In other words, the combustion amount is adjusted by adjusting the atomization amount for the gun type, the injection amount for the pot type, and the vaporization area for the wick type, but in all cases, the amount of fuel supplied to the combustion section is adjusted. Therefore, if the air supply amount is constant, the air-fuel ratio may fluctuate and the above-mentioned problem may occur.

Therefore, the combustion amount adjustment range has to be narrow, limited by the air-fuel ratio.If you try to widen the adjustment range, the optimal air-fuel ratio must have some degree of inertia, and as a result, the combustion system becomes worse.

In addition, conventionally, the combustion amount was adjusted by directly adjusting the amount of fuel supplied, so the adjustment device had to come into contact with the fuel, which caused corrosion due to ice mixed in the fuel and deterioration of the fuel.

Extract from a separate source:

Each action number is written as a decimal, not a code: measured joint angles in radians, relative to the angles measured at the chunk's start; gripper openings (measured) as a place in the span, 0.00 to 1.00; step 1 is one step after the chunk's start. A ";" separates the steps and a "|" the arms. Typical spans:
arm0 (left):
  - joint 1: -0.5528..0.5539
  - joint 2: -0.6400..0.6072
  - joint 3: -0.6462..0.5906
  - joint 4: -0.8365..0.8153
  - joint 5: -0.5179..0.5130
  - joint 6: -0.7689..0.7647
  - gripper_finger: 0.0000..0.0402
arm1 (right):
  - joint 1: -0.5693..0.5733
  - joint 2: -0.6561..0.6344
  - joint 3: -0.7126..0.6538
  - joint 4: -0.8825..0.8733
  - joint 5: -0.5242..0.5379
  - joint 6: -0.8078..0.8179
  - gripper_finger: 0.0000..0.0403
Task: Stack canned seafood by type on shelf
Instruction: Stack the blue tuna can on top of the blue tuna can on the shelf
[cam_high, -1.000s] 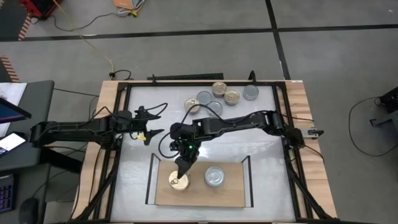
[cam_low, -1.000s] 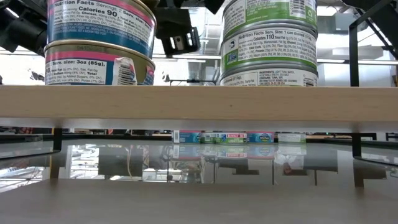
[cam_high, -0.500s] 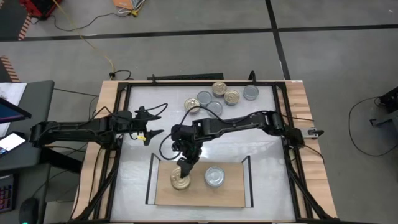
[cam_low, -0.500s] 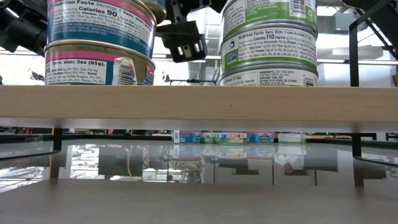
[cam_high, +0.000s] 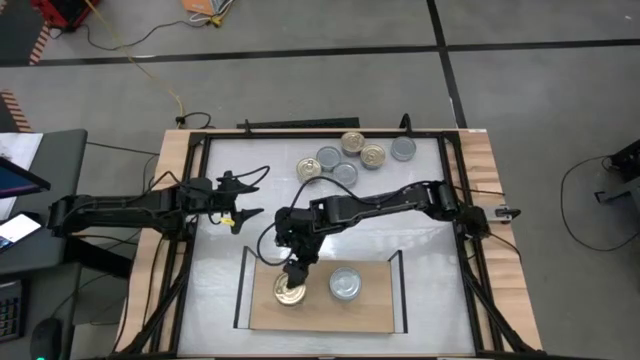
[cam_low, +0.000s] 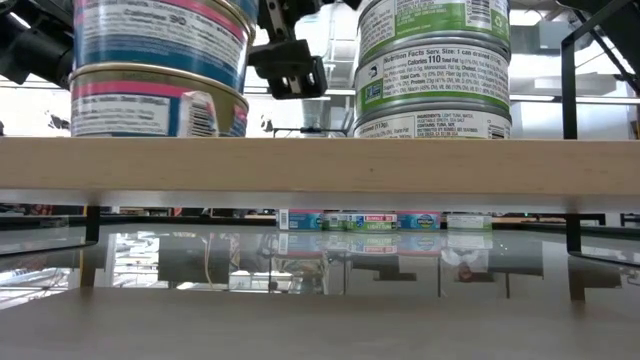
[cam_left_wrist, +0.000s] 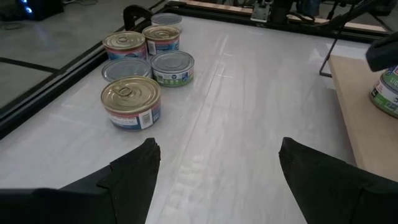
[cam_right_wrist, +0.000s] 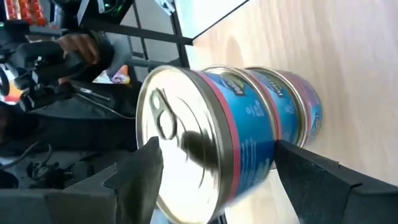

In addition, problems such as malfunction due to adhesion of tar and the like tended to occur.

In addition, there is a fuel system that adjusts the supply amount of fuel and air in a correlated manner using mechanical damper opening/closing control means, etc. in order to maintain a constant air-fuel ratio, but this not only complicates the configuration, but also As the amount of air decreases, the allowable range of variation in the amount of fuel supplied to maintain an appropriate air-fuel ratio becomes smaller. Therefore, using mechanical opening/closing means, etc. may not be able to control the air-fuel ratio properly or may cause problems with the design of the device. There were problems such as the high degree of precision required for manufacturing.

The present invention solves the above problems, and has a structure in which combustion air is sucked into the burner by the negative pressure generated by the flow of warm air driven by a single blower, and the amount of combustion air is reduced. The present invention provides a combustion device that uses a burner having a structure in which the amount of fuel vaporized changes according to changes in the amount of fuel, and that automatically changes the amount of combustion by controlling the amount of hot air and can adjust the output.

Hereinafter, an embodiment in which the present invention is applied to a hot air heater will be described in detail with reference to the drawings.

In FIG. 1, a fuel tank 2 is provided in the lower part of the heater main body 1, a burner 3 is provided above the fuel tank 2, and a propeller-type blower 4 is provided above the burner 3, and a motor 5 that drives the blower 4 is provided above the burner 3.
I am prepared.

Between the burner 3 and the blower 4, a baffle plate 6 having a disk-like shape and a pressure control port 23 in the center is placed between the burner 3 and the blower 4 so that the pressure control port 22 faces the center of rotation of the blower 4. The pressure control ports 22 are arranged to face each other, and the size of the pressure control ports 22 is smaller than the outer diameter of the motor 5.

Moreover, the burner 3 is composed of a plurality of cylindrical members, specifically, an inner flame tube 7, an outer flame tube 8, a combustion tube 9 located on the outer periphery of these, and a lower end thereof are connected to the fuel in the fuel tank 2. The lamp wick 11 serves as a fuel evaporator and has its upper end exposed between the inner flame tube 7 and the outer flame tube 8.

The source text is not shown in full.